Prof. Timothy Patitsas is Assistant Professor of Ethics at the Holy Cross Greek Orthodox School of Theology in Brookline, Mass.  The last seven years he has been responsible also for the organization of the School’s Study Abroad Pilgrimage to Greece and Constantinople, a program designed to deepen the spiritual lives of Divinity students.  Prof. Patitsas’ research interests center around organic complexity and information theory, as applied to the liturgical, ethical, and social mission of Orthodox Christians.  He is currently writing a book on the role of compassion in human economies, which he hopes to complete in 2014.

Abstract

In her The Fragility of Goodness:  Luck and Ethics in Greek Tragedy and Philosophy (2nd ed., Cambridge University Press, 2013), renowned humanist scholar Martha Nussbaum identifies what may be the most significant fault line within the classical Greek tradition. 

For Homer, the tragedians, and Aristotle, it was possible that things could happen to us – things beyond our control – that would determine our moral status.  In other words, our freedom and self-determination are to some extent circumscribed by circumstance.  We might suffer the ruin of our character simply due to events. 

For Plato, however, and for the tradition that followed him, there could be no such “moral luck.”  No matter what life might throw at us, a properly informed person could choose the good and determine his moral state.  Thus, Plato establishes the human rational moral agency that accelerates a separation of the human being from circumstance and nature, and that sets the West on course for the epistemology of Descartes, the ethics of Kant,  - and the adventure-movie psychology of American motivational speakers, in which sufficient willpower and awareness are always sufficient to overcome the drama of bad circumstance.

But even in a highly-motivated America dedicated to extreme sports, we run into the reality of moral tragedy, most commonly in two ways.  When we accept that addictions function more like a disease than a series of bad moral choices, we can understand that for reasons beyond a person’s control – their genes or upbringing – they may be liable to a condition that will erode their character over time. 

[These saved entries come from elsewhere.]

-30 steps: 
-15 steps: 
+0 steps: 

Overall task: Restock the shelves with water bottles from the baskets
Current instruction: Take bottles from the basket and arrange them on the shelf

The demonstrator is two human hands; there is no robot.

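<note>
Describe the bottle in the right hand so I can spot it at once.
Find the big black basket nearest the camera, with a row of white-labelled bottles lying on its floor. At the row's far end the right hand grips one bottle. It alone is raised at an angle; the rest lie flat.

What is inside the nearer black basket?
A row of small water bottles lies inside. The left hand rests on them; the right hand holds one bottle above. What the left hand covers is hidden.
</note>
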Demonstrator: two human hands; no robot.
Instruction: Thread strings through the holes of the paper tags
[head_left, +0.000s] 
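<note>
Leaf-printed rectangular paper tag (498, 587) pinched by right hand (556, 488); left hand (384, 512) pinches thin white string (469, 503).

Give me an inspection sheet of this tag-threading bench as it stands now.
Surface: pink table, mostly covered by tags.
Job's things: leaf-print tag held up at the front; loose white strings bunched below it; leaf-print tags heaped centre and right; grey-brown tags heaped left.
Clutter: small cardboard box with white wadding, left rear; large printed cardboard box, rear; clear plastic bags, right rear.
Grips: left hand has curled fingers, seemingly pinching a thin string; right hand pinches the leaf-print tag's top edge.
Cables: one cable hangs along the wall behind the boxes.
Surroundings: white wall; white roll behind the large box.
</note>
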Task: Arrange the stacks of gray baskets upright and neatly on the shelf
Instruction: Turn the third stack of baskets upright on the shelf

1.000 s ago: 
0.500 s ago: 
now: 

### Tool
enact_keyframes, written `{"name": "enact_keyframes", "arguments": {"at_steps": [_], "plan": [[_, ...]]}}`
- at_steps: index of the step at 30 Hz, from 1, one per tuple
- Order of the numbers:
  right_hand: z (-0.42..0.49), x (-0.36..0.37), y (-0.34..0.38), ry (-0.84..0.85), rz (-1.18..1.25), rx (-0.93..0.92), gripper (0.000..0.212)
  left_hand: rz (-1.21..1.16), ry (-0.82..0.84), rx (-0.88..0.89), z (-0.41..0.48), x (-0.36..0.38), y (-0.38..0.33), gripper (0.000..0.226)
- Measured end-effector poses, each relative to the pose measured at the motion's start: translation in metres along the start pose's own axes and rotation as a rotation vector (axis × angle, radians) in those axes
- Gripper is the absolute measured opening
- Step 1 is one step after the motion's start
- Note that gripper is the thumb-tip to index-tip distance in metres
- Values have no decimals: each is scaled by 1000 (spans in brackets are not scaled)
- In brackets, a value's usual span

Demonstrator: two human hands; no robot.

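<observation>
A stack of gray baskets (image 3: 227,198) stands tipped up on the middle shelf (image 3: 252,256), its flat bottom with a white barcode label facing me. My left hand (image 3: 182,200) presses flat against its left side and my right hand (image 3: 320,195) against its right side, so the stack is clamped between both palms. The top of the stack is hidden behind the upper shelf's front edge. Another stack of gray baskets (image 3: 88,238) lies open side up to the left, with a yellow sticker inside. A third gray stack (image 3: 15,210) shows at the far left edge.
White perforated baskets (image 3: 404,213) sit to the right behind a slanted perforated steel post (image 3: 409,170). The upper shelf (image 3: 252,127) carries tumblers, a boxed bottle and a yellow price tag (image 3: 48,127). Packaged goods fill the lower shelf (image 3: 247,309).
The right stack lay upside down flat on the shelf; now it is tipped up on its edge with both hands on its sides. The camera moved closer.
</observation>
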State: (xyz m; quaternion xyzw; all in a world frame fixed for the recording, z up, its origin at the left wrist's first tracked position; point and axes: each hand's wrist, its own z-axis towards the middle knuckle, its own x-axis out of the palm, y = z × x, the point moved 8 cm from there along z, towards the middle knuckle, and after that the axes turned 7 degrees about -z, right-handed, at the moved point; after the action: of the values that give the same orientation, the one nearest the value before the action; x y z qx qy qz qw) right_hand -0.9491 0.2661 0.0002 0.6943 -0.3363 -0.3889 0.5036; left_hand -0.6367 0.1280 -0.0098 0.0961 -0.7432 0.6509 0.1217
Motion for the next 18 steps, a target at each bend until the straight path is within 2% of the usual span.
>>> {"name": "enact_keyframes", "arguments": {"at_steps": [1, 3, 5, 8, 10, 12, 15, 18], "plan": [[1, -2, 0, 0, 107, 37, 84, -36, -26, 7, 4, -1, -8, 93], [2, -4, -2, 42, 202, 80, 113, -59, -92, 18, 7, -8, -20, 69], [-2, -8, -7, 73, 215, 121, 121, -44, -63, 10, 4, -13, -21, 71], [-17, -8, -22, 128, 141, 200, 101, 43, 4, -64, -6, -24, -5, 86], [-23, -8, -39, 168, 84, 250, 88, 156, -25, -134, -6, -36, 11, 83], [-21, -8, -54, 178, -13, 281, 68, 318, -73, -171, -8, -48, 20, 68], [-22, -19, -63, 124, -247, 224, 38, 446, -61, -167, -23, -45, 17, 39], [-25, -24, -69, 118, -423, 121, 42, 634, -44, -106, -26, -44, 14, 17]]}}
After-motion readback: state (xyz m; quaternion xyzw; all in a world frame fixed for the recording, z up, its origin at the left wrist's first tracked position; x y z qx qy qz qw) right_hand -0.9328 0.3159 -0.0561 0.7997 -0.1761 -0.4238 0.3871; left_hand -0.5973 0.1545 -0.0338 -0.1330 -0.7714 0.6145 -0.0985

Post-traumatic stress disorders are another species of bad moral luck.  Simply because of what happened to a person, through no choice of their own, an addict’s ability to relate to others properly is compromised.  Even though both the addict and the trauma victim are in a deep sense innocent, still what has happened to them now impinges upon their character.  They live, in some sense, tragically.

In my paper I want to look at this central dilemma within Ethics, the question of how circumstance might limit human moral agency, from the standpoint of the mystical Ethics of the Christian Orthodox tradition.  Far from being of no concern to it, limitations on human moral agency – moral luck, both good and bad – are in some sense the central concern of that tradition. 

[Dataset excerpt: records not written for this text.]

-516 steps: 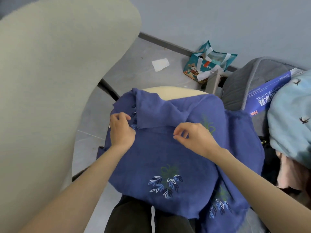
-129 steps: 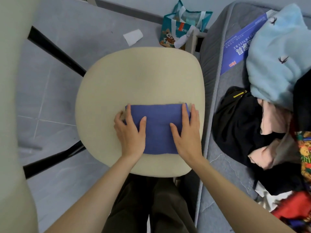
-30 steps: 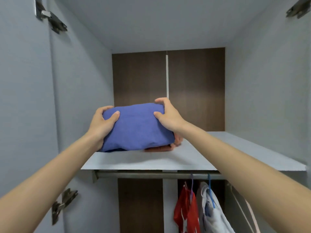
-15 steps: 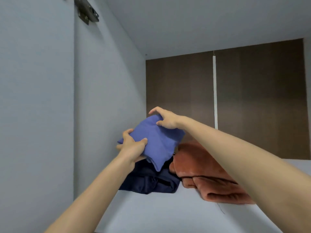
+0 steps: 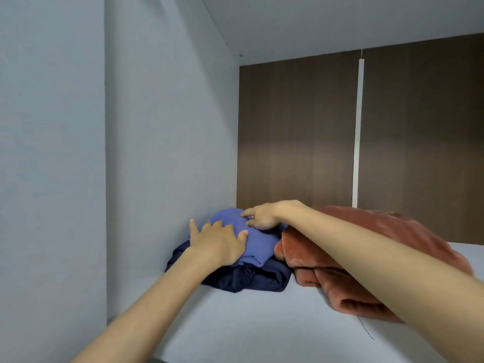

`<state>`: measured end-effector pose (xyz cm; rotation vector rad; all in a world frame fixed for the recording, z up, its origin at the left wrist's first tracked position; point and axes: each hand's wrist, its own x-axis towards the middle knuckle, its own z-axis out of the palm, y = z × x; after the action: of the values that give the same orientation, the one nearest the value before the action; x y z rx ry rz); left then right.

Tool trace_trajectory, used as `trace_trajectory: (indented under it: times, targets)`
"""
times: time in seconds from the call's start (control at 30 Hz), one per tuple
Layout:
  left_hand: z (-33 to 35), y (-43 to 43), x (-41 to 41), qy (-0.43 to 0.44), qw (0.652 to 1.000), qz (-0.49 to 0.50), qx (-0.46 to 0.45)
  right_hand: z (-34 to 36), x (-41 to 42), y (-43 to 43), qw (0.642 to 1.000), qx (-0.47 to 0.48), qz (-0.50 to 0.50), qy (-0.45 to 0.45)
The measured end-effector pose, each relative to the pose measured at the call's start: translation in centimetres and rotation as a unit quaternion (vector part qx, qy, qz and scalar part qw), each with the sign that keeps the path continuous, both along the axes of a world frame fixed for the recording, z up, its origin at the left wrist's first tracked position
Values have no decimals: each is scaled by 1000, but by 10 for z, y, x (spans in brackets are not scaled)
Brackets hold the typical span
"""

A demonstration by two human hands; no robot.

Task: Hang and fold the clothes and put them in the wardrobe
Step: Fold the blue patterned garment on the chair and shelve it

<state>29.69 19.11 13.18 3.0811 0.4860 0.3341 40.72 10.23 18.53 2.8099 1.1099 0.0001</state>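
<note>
Head cam, only one view, looking into the upper wardrobe compartment. Folded blue shirt (image 5: 258, 244) sits on top of a dark navy garment (image 5: 246, 280), back in the left rear corner of the shelf (image 5: 248, 323). As far as I can tell, its long axis runs roughly front to back, tipped a little toward the left wall (image 5: 167, 153), with a rounded fold edge facing the front.

Left hand (image 5: 220, 242) lies flat on the near left part of the shirt, fingers spread wide and pressing down. Right hand (image 5: 262, 216) rests on the far top of it, forefinger stretched out to the left. The other fingers are bent down into the cloth, and I can't tell if they're pinching anything.

Edge-wise, the stack sits just beside the left wall and near the brown back panel (image 5: 296, 132). On its right, a rust-coloured blanket (image 5: 327, 273) touches both garments, with the right forearm crossing above it. Open room is the bare shelf in front of the stack and plenty of height above it.
</note>
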Motion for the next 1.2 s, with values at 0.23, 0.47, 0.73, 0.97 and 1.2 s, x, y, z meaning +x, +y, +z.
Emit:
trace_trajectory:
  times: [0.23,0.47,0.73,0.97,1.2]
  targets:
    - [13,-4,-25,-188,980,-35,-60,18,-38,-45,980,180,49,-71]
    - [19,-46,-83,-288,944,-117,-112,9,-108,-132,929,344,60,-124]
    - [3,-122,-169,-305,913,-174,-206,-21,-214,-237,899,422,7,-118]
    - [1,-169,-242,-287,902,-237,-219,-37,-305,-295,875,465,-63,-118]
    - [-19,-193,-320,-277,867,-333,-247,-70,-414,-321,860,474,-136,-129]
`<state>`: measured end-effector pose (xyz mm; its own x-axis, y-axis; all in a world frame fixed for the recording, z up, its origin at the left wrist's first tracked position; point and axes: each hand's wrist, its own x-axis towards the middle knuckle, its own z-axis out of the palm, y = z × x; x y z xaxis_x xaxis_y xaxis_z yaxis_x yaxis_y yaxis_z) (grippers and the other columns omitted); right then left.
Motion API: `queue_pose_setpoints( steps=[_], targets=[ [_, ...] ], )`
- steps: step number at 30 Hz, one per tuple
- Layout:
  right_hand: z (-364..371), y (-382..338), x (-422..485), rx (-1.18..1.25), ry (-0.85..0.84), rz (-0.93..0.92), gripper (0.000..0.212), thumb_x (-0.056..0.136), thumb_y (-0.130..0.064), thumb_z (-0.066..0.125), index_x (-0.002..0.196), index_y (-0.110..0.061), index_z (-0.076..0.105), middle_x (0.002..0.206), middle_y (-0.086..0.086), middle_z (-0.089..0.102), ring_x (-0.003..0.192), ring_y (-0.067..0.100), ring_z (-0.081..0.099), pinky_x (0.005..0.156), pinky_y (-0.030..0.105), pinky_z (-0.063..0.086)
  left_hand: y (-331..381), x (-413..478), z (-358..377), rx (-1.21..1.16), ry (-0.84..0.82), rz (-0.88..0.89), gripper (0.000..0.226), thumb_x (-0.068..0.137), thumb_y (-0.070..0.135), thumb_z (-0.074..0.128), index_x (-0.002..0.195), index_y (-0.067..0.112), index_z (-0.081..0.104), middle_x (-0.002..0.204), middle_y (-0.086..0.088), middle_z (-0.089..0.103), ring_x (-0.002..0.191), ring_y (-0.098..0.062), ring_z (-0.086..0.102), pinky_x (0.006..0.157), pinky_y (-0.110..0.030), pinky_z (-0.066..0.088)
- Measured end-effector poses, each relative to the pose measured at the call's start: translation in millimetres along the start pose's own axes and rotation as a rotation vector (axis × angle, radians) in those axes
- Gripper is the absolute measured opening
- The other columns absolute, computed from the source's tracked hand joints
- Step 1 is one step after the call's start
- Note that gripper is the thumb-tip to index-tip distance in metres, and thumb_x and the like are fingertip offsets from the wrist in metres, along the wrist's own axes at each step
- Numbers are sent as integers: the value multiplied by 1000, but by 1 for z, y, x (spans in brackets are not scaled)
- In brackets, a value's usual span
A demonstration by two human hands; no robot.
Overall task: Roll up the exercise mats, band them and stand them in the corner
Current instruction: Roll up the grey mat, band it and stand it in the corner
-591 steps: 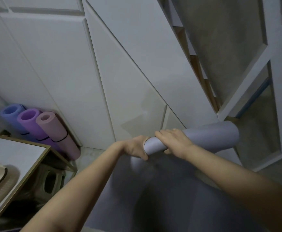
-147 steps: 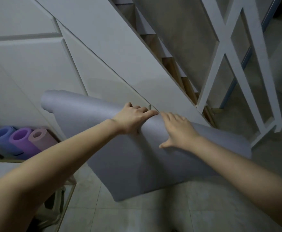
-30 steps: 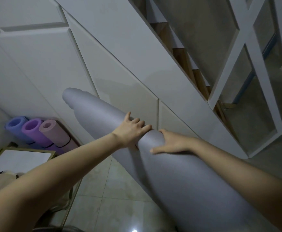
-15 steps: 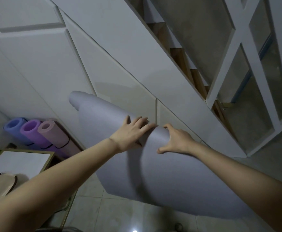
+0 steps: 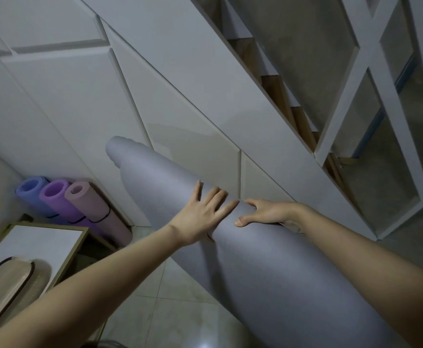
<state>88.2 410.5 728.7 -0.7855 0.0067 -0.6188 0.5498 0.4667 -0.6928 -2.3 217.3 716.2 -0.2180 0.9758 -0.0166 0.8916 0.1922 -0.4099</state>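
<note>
A grey exercise mat (image 5: 255, 267) is rolled into a long loose tube that runs from the lower right up to the middle left, held off the tiled floor. My left hand (image 5: 202, 212) presses flat on the roll with straight, spread fingers. My right hand (image 5: 265, 212) wraps over the top of the roll just to the right, thumb on the near side and fingers over the far side. In the far left corner three rolled mats lean against the wall: a blue mat (image 5: 30, 190), a purple mat (image 5: 57, 197) and a pink mat (image 5: 89, 204) with dark bands.
White panelled cabinet doors (image 5: 180, 121) under a staircase fill the background. A white railing (image 5: 371, 71) stands at the right. A white-topped side table (image 5: 37, 244) with a beige tray (image 5: 6, 282) is at the lower left. Pale floor tiles (image 5: 180, 310) lie below.
Half a second ago a wide flap of the mat hung open below my hands; now it is wrapped into the tube. My left hand lies flatter, my right has moved over the roll.
</note>
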Motion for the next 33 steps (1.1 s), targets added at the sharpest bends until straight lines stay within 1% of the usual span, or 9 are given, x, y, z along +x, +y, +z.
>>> queue_pose_setpoints(
  steps=[4,8,12,18,22,24,26,29,33],
  targets=[
    [6,-10,-7,-42,-1,-15,67,82,-55,62,137,-21,42,122,-6,57,103,9,58,81,22,46,-13,7,-2,-55,5,43,106,41,52,84,129,17,38,111,-13,59,102,-32,58,90,-60,38],
    [21,-15,-18,-422,192,-15,96,72,-67,65,145,-19,25,143,4,41,124,23,47,99,36,41,-21,20,-9,-131,-203,-19,96,62,55,73,141,25,29,128,-5,48,119,-28,47,101,-56,26],
    [48,-10,-20,-759,403,-52,111,63,-66,71,145,-14,19,141,11,39,125,32,45,98,42,41,-28,36,-19,-205,-336,26,102,61,54,77,144,26,24,134,-4,47,125,-25,45,103,-58,25],
    [40,4,-15,-612,482,-44,100,63,-58,74,140,-15,25,135,8,49,116,29,53,90,38,48,-22,31,-16,-118,-204,12,103,65,56,75,147,24,22,144,-4,37,132,-25,37,107,-61,18],
    [23,7,-15,-489,482,-3,97,62,-55,76,138,-18,30,131,6,54,112,28,56,86,35,47,-4,8,5,-103,169,-52,84,56,36,84,127,19,41,115,-10,57,105,-27,52,85,-43,47],
    [15,6,-15,-417,469,-8,94,62,-54,77,137,-20,32,130,5,54,109,27,56,86,36,48,7,-1,14,-154,248,-97,83,55,29,86,123,18,40,115,-12,57,106,-28,48,80,-38,50],
    [6,6,-15,-303,412,-15,91,62,-52,77,137,-22,33,129,4,52,107,24,56,87,37,49,16,-5,18,-135,180,-129,105,49,42,87,135,15,34,132,-19,51,124,-36,46,92,-49,47],
    [-2,7,-15,-68,234,-18,85,67,-47,78,137,-22,36,124,0,53,103,18,57,84,33,49,16,-8,19,-84,52,-162,141,40,61,84,148,11,10,149,-24,30,138,-41,29,101,-67,26],
    [-5,10,-12,96,54,-24,94,61,-51,79,140,-20,37,123,-2,57,107,15,60,93,33,49,5,-4,11,-14,9,-83,147,34,65,83,149,8,12,147,-25,33,137,-40,31,98,-73,18]
  ],
)
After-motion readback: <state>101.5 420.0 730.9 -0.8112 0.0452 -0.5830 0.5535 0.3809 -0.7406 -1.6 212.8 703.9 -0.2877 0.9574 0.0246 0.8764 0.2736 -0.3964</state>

For Christ, the blind man suffers not due to his sin or the sins of others, but “that the power of God might be revealed.”  For St. Paul, the mission of Christ is aimed precisely at those who “do the bad they would not do,” rather than, “the good they would do.”  And both of these ideas culminate, in the actual spiritual practice of the Church, as an awareness of both the “fragility of goodness,” and the necessity to “make firm your hearts” (James 5:8). 

How exactly is the Church able to maintain a foot in both the Homeric and the Platonic camps?  What insights did Orthodox mystical life throw on this ancient dilemma?  And how does the Jesus Prayer, in particular, square the circle of moral luck and human agency, in the form of what even a figure like Elder Porphyrios (1906-1991) called, “the only philosophy you will ever need”?

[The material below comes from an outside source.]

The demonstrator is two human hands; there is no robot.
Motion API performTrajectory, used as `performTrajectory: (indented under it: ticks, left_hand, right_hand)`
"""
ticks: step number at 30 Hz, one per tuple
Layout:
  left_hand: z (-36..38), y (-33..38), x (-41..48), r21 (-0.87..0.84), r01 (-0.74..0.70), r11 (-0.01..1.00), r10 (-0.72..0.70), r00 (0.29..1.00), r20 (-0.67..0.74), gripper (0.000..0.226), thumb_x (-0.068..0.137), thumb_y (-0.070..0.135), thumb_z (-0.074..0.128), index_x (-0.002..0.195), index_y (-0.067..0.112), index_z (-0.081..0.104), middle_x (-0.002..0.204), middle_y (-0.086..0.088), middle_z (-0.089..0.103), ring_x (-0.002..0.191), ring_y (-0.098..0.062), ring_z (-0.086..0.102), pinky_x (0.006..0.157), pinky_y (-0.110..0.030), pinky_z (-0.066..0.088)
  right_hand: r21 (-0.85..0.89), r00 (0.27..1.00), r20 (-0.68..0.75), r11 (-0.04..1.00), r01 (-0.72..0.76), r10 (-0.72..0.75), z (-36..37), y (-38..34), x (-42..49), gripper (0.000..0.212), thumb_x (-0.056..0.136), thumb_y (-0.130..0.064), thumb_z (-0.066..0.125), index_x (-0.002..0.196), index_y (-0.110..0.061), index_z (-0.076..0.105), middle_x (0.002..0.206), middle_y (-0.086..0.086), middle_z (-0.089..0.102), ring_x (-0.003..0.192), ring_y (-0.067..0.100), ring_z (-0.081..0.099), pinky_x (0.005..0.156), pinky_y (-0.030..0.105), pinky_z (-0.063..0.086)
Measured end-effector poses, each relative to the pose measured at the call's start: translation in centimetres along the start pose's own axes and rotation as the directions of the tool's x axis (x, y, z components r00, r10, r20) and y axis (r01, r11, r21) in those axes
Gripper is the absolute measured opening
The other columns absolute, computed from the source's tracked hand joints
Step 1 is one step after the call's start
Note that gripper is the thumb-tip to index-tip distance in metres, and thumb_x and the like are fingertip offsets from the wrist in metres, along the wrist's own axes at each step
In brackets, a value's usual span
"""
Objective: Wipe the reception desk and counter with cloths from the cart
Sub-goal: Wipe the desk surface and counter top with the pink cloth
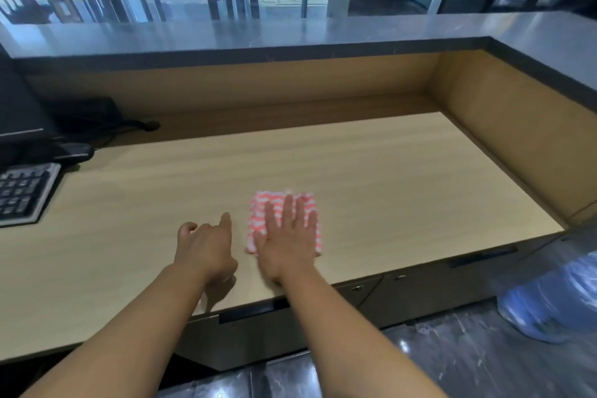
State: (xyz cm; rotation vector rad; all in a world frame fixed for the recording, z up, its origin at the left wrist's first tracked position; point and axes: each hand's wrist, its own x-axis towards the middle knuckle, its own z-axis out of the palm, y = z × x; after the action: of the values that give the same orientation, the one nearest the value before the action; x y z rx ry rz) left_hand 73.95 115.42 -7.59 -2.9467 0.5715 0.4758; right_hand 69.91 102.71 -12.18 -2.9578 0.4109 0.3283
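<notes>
A folded pink-and-white striped cloth lies on the light wooden reception desk. My right hand presses flat on the cloth with fingers spread, covering its near half. My left hand hovers just left of the cloth above the desk, forefinger pointing forward, other fingers loosely curled, holding nothing. The raised grey counter runs along the back and down the right side of the desk.
A black keyboard sits at the desk's left edge, with a dark monitor, a black device and cables behind it. Drawers with dark handles are under the desk front. A blue plastic bag stands on the floor at right.
</notes>
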Motion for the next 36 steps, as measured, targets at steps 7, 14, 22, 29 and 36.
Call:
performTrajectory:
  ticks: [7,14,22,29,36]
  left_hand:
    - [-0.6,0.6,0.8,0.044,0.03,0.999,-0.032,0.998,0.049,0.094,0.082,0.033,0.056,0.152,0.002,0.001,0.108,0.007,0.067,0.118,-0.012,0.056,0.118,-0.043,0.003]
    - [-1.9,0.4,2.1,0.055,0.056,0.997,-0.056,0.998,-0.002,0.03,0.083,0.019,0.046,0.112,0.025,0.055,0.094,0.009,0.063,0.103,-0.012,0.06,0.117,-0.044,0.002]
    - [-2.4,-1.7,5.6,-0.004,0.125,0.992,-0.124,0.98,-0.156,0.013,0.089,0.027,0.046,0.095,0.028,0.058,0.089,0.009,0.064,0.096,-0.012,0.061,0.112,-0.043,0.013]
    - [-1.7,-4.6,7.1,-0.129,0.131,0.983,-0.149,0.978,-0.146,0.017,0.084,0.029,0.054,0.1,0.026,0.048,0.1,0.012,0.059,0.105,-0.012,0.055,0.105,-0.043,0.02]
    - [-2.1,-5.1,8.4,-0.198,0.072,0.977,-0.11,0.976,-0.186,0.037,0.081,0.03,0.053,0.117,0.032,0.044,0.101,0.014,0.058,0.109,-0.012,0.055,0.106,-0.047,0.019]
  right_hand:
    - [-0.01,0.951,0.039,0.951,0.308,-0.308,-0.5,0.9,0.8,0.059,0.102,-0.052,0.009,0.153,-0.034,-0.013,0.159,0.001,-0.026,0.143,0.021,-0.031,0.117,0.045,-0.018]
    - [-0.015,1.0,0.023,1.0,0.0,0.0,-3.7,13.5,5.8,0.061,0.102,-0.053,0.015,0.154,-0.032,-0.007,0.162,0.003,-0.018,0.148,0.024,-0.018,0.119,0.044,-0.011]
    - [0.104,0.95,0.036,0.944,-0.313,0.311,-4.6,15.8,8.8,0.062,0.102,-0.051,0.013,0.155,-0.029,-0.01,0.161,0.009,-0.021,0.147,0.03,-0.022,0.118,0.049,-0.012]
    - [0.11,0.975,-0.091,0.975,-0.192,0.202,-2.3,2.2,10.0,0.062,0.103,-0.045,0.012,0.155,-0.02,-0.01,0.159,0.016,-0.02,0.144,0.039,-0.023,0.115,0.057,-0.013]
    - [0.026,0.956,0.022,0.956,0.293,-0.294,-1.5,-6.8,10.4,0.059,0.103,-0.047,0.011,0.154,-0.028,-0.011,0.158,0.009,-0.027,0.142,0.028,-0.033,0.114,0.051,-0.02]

Lastly, my paper will turn, briefly, to the compatibility of the Orthodox Christian management of this problem, with the challenges facing Americans who suffer from bad moral luck in an often unsupportive cultural environment.  It will give a few short thoughts on the philosophy of the Jesus Prayer and its relevance to addiction, trauma, and the contemporary American pressure to live a highly efficacious life.